YOUR TASK:
In the records below, find the line containing "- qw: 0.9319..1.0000" and the line containing "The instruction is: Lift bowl"; please repeat exactly the lines from one to the other, both included, and nothing more.

Stored data:
Segment Open

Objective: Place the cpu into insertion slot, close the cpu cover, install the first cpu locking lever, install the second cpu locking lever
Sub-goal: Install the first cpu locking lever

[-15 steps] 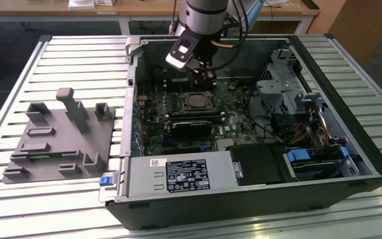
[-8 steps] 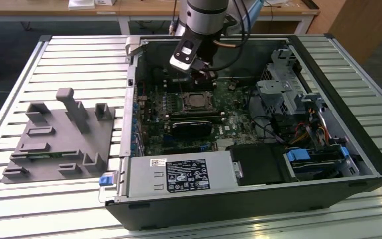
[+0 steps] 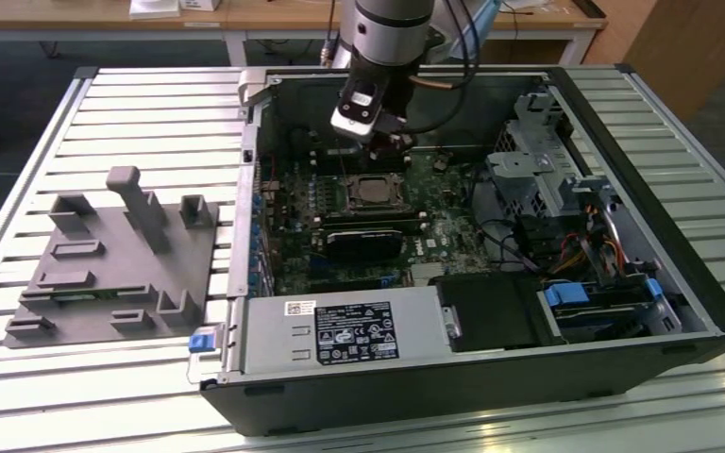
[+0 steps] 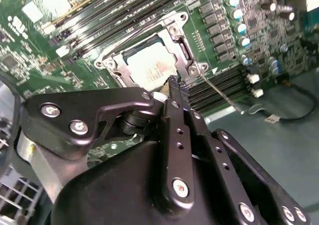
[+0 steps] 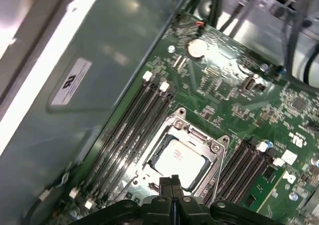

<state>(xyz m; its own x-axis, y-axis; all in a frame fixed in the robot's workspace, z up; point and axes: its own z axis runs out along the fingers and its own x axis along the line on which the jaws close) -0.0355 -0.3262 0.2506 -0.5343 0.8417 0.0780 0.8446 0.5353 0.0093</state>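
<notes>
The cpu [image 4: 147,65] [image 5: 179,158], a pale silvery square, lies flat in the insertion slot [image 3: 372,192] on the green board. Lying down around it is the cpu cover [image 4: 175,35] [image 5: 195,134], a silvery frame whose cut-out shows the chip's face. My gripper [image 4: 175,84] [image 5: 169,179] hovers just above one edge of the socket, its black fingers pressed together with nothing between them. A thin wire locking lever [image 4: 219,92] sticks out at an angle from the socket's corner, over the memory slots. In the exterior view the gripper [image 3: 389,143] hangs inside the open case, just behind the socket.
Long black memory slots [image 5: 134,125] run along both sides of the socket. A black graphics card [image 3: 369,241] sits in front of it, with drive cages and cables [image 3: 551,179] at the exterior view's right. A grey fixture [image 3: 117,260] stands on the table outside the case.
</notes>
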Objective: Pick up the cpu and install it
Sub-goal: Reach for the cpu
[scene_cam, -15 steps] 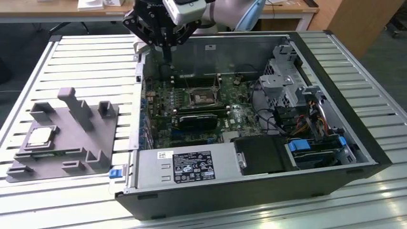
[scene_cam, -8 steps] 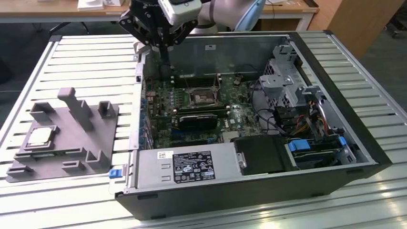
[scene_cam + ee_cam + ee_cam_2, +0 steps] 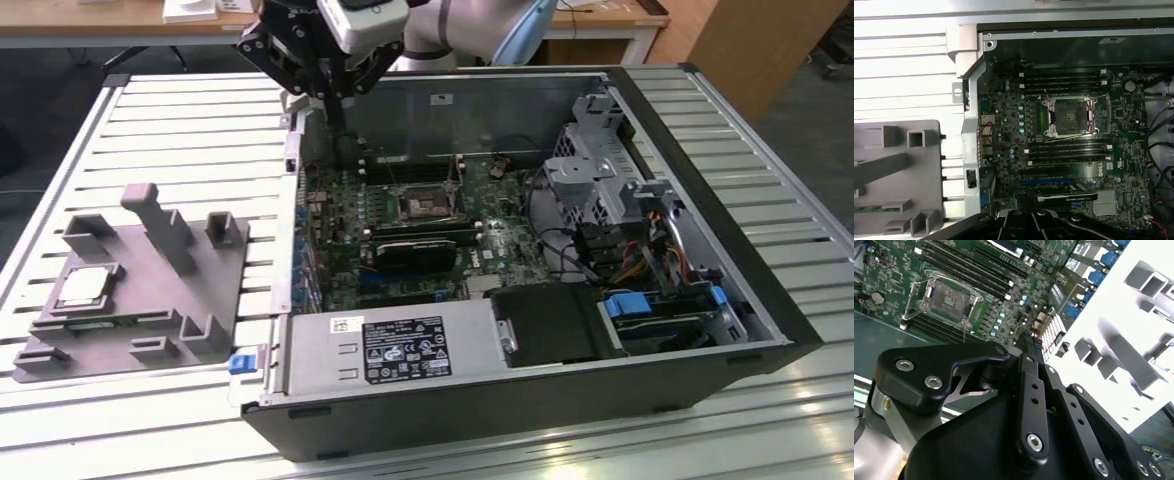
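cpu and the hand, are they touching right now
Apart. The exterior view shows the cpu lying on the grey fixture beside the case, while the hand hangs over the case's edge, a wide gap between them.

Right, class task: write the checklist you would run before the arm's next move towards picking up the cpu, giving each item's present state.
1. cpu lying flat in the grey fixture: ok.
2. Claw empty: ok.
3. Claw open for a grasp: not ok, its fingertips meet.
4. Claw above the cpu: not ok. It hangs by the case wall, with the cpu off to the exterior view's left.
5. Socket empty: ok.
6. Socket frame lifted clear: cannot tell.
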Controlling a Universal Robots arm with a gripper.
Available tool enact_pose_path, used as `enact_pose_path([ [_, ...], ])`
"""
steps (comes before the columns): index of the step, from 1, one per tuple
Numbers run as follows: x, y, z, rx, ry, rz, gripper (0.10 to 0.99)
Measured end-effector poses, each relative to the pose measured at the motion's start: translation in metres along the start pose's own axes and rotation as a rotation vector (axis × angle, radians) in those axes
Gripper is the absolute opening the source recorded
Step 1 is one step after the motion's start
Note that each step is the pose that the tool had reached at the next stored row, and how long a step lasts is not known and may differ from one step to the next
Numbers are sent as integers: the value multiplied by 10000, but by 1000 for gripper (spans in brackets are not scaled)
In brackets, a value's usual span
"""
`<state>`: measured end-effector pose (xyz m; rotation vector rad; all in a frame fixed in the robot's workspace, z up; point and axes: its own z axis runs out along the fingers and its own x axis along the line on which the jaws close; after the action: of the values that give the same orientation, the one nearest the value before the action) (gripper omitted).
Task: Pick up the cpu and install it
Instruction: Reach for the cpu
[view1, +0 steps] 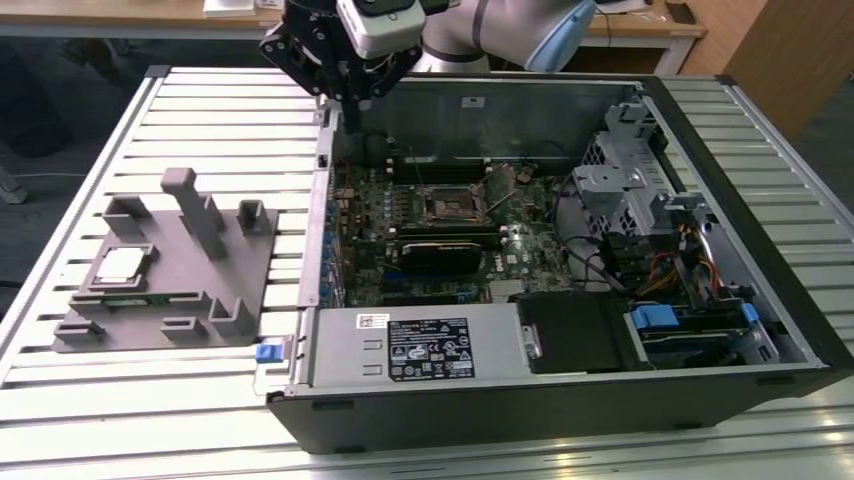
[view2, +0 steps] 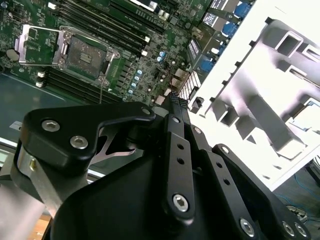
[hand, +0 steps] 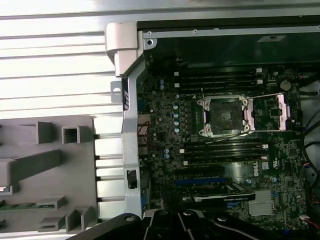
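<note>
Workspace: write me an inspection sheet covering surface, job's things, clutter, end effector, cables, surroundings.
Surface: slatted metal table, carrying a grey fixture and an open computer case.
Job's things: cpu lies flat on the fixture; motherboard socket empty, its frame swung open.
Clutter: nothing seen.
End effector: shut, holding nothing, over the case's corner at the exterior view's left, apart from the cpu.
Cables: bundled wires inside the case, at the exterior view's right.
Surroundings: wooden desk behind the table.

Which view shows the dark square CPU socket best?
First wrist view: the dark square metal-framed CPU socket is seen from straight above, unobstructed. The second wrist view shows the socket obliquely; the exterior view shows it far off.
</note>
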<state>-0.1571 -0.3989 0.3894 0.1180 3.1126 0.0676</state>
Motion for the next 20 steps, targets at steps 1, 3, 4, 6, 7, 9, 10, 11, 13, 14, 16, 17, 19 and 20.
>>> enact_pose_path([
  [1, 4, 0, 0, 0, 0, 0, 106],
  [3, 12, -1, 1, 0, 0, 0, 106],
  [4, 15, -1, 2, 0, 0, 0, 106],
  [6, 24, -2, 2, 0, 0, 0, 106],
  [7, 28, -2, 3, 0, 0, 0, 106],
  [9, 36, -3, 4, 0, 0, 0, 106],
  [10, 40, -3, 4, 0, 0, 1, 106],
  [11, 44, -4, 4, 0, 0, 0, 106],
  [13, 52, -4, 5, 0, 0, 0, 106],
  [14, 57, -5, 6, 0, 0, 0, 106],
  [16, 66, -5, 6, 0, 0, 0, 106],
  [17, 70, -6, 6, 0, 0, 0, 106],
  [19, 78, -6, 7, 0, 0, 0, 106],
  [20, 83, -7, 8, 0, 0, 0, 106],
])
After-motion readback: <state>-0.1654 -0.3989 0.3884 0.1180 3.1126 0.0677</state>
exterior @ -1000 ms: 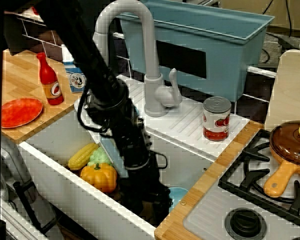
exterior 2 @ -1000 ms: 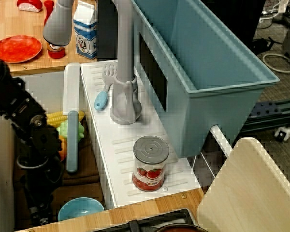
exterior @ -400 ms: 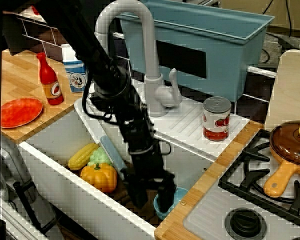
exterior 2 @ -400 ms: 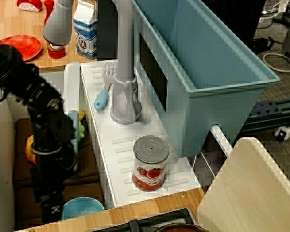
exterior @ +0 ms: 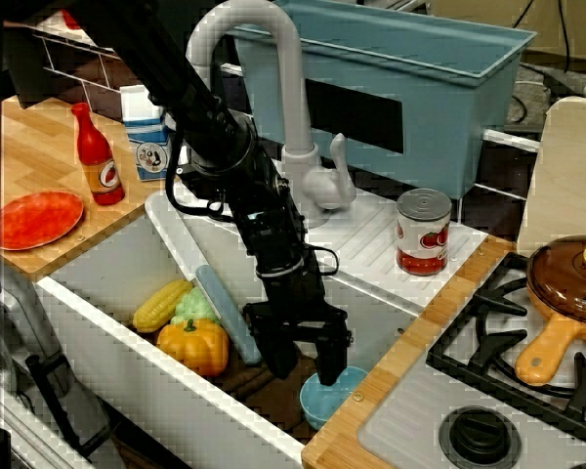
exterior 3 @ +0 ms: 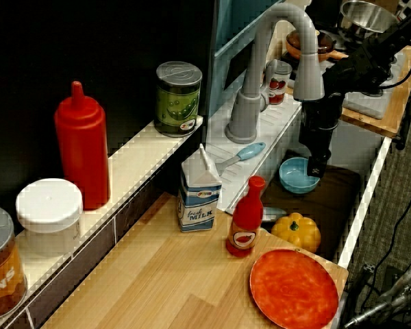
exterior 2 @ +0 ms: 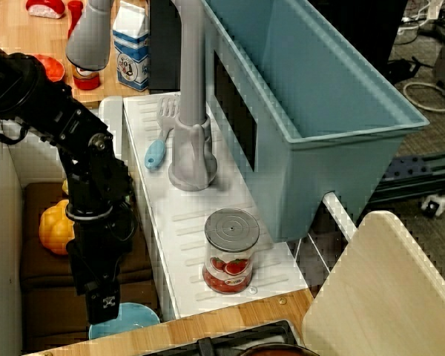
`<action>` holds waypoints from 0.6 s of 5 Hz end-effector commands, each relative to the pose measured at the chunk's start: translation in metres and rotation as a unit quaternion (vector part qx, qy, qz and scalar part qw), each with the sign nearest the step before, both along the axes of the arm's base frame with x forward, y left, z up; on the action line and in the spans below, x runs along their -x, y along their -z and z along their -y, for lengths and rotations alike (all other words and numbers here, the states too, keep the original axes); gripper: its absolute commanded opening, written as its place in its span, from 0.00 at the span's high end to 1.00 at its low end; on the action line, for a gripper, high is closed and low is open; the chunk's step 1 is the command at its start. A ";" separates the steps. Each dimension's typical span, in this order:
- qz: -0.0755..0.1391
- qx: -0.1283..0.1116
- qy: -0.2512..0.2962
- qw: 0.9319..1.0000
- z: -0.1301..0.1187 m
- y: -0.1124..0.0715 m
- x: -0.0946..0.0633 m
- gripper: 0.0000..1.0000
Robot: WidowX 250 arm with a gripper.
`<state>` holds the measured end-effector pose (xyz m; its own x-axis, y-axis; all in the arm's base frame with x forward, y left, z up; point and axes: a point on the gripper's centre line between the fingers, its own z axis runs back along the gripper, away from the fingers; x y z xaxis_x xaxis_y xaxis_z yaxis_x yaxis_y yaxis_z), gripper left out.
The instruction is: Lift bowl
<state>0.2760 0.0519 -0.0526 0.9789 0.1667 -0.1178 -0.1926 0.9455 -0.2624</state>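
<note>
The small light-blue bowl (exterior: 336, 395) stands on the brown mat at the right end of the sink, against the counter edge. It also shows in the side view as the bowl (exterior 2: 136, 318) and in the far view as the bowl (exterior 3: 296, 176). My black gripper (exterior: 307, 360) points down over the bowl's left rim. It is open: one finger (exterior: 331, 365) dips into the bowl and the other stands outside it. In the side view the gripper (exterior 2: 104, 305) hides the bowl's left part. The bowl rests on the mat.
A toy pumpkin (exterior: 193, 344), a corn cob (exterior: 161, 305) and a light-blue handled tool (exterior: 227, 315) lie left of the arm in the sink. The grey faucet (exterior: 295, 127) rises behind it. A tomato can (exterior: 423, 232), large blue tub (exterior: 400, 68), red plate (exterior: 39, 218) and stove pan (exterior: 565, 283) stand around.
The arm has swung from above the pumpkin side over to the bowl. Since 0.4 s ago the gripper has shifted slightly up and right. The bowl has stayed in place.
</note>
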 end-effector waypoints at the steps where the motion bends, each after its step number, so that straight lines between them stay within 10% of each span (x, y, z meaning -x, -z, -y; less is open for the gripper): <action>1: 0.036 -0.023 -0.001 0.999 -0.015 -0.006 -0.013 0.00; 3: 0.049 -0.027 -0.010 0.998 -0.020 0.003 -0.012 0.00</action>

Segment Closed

TASK RESPONSE:
- qw: 0.9319..1.0000
- z: -0.1301..0.1187 m
- y: -0.1124..0.0715 m
- x: -0.0946..0.0633 m
- gripper: 0.0000..1.0000
Robot: WidowX 250 arm with a gripper.
`<state>` holds the measured end-effector pose (xyz m; its own x-axis, y-axis; all in the arm's base frame with x forward, y left, z up; point and axes: a point on the gripper's centre line between the fingers, its own z axis runs back along the gripper, away from the fingers; x y z xaxis_x xaxis_y xaxis_z yaxis_x yaxis_y yaxis_z), gripper left out.
The instruction is: Lift bowl

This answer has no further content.